So there is a massive Boson field, which however has no relevance since general relativity is not considered here, right? Anyway, is my own answer also correct-ish? –  Tobias Kienzler Jan 4 '13 at 20:54
    
@user1504: you need the quark couplings to get the proton mass, though. –  Jerry Schirmer Jan 4 '13 at 21:11
1  
Right, quantum QCD has a dimensionful parameter, the scale $\Lambda$ at which $g_{strong}=1$. The replacement of the dimensionless $g_{strong}$ by $\Lambda$ is the dimensional transmutation. Quark bare masses affect the proton mass but one could arguably have similar bound states to the proton even if there were no bare masses. (I also made my answer safe against such things because I talked about "perturbative excitations" - QCD could produce massive particles even out of "dimensionless" Lagrangian but they're not perturbative excitations.) –  Luboš Motl Jan 5 '13 at 7:47

It turns out that the operator $\square\delta_\mu^\nu - \partial^\nu\partial_\mu$ which acts upon $A^\mu$ in $(1)$ is (up to a factor of -2) the squared Pauli-Lubanski Pseudovector (see e.g. here in the solutions to exercise 2) $W^2$ ($W_\mu = \frac12\epsilon_{\mu\nu\rho\sigma}P^\nu M^{\rho\sigma}$ where the boson representation of the Lorentz generators $M^{\rho\sigma}$ has to be chosen since we're acting on a vector field), i.e. we have

$$(1) (\Leftrightarrow W^2)^\mu_{\ \nu} A^\nu = 0$$

The Eigenvalues of $W^2$ are $-m^2 s(s+1)$, where $s$ is the particle spin. As the linked exercise also shows, $s=0$ results in a longitudinal solution $A^\mu = \lambda p^\mu$ that can be massive, while $s=1$ yields transversal solutions that must be massless.
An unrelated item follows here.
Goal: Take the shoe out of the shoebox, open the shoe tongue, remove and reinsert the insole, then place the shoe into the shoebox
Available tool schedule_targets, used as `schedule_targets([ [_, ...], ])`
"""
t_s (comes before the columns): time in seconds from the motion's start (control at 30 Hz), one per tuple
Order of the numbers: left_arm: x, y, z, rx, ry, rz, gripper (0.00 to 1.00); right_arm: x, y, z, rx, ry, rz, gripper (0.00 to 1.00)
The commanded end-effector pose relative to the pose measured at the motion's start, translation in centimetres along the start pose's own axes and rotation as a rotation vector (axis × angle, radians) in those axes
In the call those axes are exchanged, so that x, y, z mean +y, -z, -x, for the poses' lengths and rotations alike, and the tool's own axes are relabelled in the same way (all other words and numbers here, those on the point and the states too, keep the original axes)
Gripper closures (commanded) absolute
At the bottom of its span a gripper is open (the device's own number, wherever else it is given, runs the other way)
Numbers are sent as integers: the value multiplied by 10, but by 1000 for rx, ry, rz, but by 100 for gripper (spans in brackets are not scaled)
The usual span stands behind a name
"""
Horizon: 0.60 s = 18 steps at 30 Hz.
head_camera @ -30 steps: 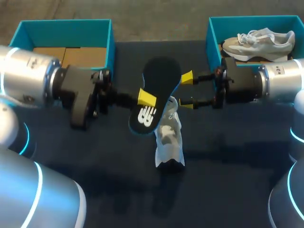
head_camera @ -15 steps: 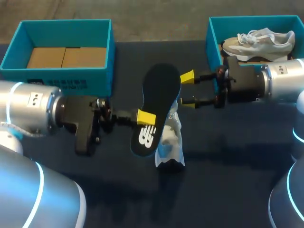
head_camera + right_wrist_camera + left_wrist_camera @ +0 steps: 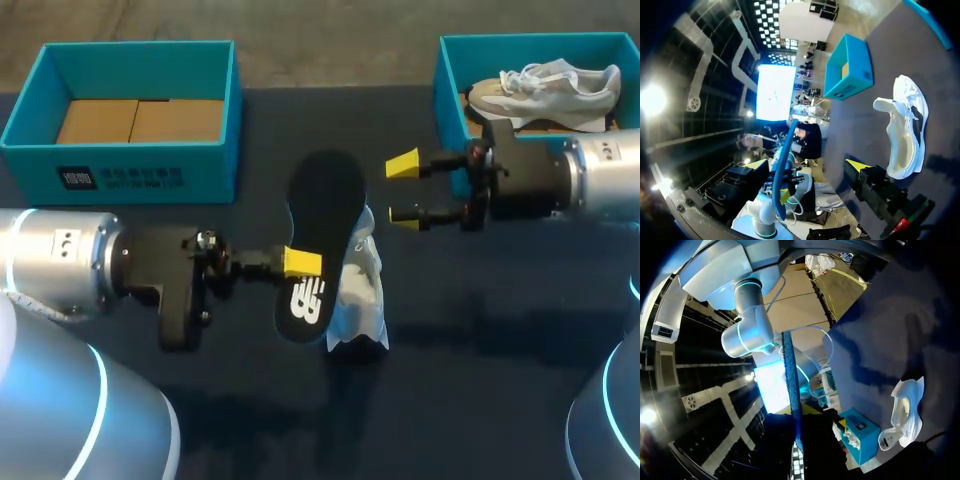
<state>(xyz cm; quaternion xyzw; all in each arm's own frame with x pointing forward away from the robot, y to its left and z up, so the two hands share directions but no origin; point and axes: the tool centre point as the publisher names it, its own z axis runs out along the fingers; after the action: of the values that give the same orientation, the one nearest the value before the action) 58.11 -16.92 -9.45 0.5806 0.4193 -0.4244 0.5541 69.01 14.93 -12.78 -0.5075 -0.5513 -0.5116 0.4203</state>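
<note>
Arms horizontal: left gripper (image 3: 303,264) clamps flat black insole (image 3: 328,200), white fabric sneaker (image 3: 362,290) under it; right gripper (image 3: 403,190) spread, empty, near insole's toe.

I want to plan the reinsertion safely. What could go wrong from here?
1. Only the left tool grips the insole, near its heel end; the long front part is unsupported and may bend or slip.
2. The shoe lies free on the table, and the right tool is open, apart from it, so pushing the insole in could shove the shoe away.
</note>
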Motion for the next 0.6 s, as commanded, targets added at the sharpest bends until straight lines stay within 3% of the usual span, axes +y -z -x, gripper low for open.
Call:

Now Wigner's Classification can be used again to argue that the longitudinal massive scalar boson is an entirely different particle, which as the question already showed is the gauge boson. While even in the interacting case $\mathcal L_\text{QED} = -\frac14 F^{\mu\nu}F_{\mu\nu} + \bar\psi (iD\!\!\!\!/-m)\psi$, yielding $(W^2)^\mu_{\ \nu} A^\nu = -\frac12 j^\mu$, the gauge boson doesn't interact, it's potential (though seemingly boring since non-interacting) presence does not appear to be deniable. This would of course be pretty relevant in a GR-QED...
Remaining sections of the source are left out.